Most of the time (especially in summer) the water is calm, the breeze gentle, and time seems to stand still. Colours shift as the fading light of day dances across the water and clouds; a canvas for brilliant sunsets. Your perception of distance changes, pushes the bustle of the City far away and draws the towering cliffs of the Sleeping Giant closer. And of course, you can get right next to those cliffs. You can sail to them, explore wild islands, or visit remote light houses perched on rocky promontories. Some islands have saunas, campsites, and trails. Others only moose, caribou, and wolves.

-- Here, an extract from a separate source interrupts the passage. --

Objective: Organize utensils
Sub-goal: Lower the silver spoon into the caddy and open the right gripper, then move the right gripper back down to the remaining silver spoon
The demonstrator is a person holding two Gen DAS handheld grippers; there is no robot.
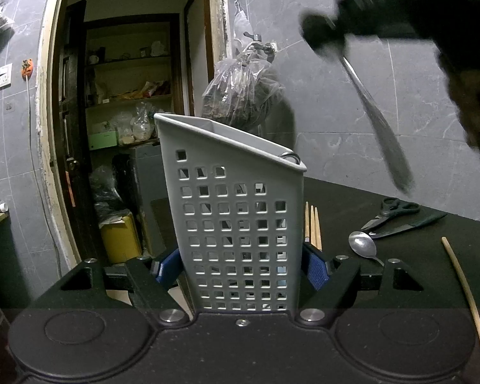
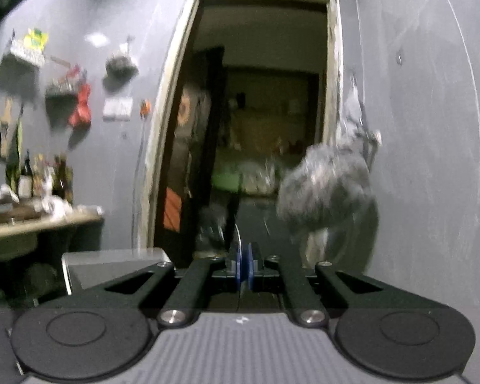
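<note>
Flanking holder [image 1: 240, 224]: chopsticks [image 1: 312, 224], perhaps scissors [image 1: 390, 212].

We find no readable text, labels or numbers in either view. The packets hanging on the wall [image 2: 28, 48] in the right wrist view carry printing, but blur leaves it unreadable, and the bottles on the side counter [image 2: 41, 172] show labels far too small to make out.
</note>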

No matter the purpose or destination of a sail, simply being out on the water is magical, freeing, invigorating – call it what you want! I have been lucky enough to get out on the Lake once a week for the past few years as a race crew member and have ventured offshore a few times now. Even without your own boat there are plenty of ways to get out and experience sailing on Lake Superior.

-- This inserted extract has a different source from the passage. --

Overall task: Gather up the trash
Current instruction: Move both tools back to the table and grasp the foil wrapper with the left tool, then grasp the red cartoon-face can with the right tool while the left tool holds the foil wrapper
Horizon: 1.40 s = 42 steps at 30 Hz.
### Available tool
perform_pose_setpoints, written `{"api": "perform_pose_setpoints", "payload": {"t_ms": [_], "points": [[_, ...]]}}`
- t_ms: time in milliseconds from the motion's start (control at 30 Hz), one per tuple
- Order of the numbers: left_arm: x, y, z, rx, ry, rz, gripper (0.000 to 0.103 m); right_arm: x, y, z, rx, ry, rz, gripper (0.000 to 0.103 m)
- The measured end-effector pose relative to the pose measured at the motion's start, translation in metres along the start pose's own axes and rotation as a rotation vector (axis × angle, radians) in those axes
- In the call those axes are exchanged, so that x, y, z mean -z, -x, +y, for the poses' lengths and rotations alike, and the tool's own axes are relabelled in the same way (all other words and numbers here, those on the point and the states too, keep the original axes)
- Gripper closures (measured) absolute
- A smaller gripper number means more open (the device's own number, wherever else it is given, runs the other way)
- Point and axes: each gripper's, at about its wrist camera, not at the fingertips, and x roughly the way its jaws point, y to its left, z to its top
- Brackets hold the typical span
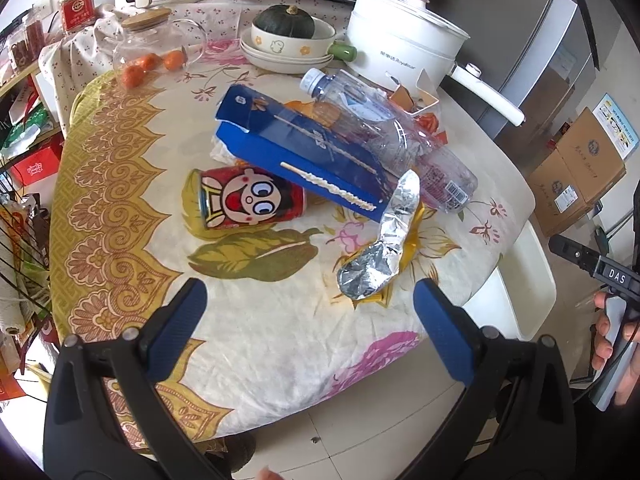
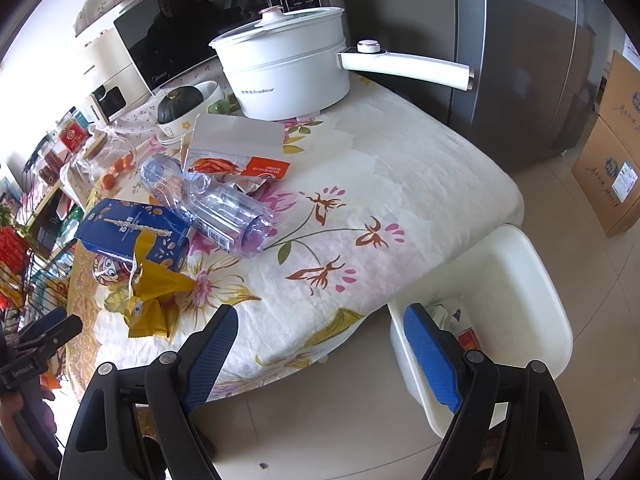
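Trash lies on the floral tablecloth: a red cartoon can [image 1: 250, 198] on its side, a blue carton [image 1: 300, 148], a clear plastic bottle [image 1: 384, 128], and a foil-lined yellow wrapper [image 1: 380, 248]. My left gripper [image 1: 310, 328] is open and empty above the table's near edge, short of the wrapper and can. My right gripper [image 2: 320, 344] is open and empty over the table edge beside a white bin [image 2: 516, 280] that holds some packaging. The right wrist view also shows the bottle [image 2: 212, 200], the carton [image 2: 136, 232], the yellow wrapper [image 2: 156, 300] and part of the can [image 2: 108, 270].
A white electric pot [image 2: 288, 76] with a long handle, stacked bowls with a squash [image 1: 286, 40], a glass jar with oranges [image 1: 152, 52] and a microwave [image 2: 192, 32] stand at the back. White and orange card packaging [image 2: 236, 148] lies near the pot. Cardboard boxes [image 1: 580, 168] sit on the floor.
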Motion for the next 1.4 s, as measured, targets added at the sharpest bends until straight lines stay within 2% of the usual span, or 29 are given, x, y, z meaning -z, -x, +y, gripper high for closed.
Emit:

1. Monday, Wednesday, & Friday Night Racing
Perhaps the easiest way to get out is to hop on a boat that is looking for extra racing crew either Monday, Wednesday, or Friday evenings. Races typically start at 18:00 so show up around 17:00 and either hang around the “crew bench” (the railing in front of the Thunder Bay Yacht Club building near the Pearl Street entrance to Marina Park) or ask people that are getting on boats if they need an extra crew or know someone who might. It normally helps to have a six pack of beers with you and a bit of sailing experience, especially for the competitive Wednesday night races.
2. Sailing Lessons
Sailing lessons are great for both getting out on the water and learning how to sail at once. While you can learn a great deal as a crew member on someone’s boat, you typically learn things through a much more structured sequential approach while taking sailing lessons. Starting with the basics and working your way up is very handy and allows you to get a good grasp of the whole sailing thing without being over or underwhelmed (people with little or no sailing experience typically have very basic roles if they go out on race nights). In Thunder Bay there are dinghy sailing programs offered through Sail Thunder Bay, a new crew program offered every spring through the Thunder Bay Yacht Club, and a number of sailing courses offered by Sail Superior.
3. Sailing Charter / Tours
For the most simple and stress-free option, you can go on a sailing tour with Sail Superior. They offer a range of options from 90-minute harbour tours to multi-day sailing expeditions and also do charter rentals.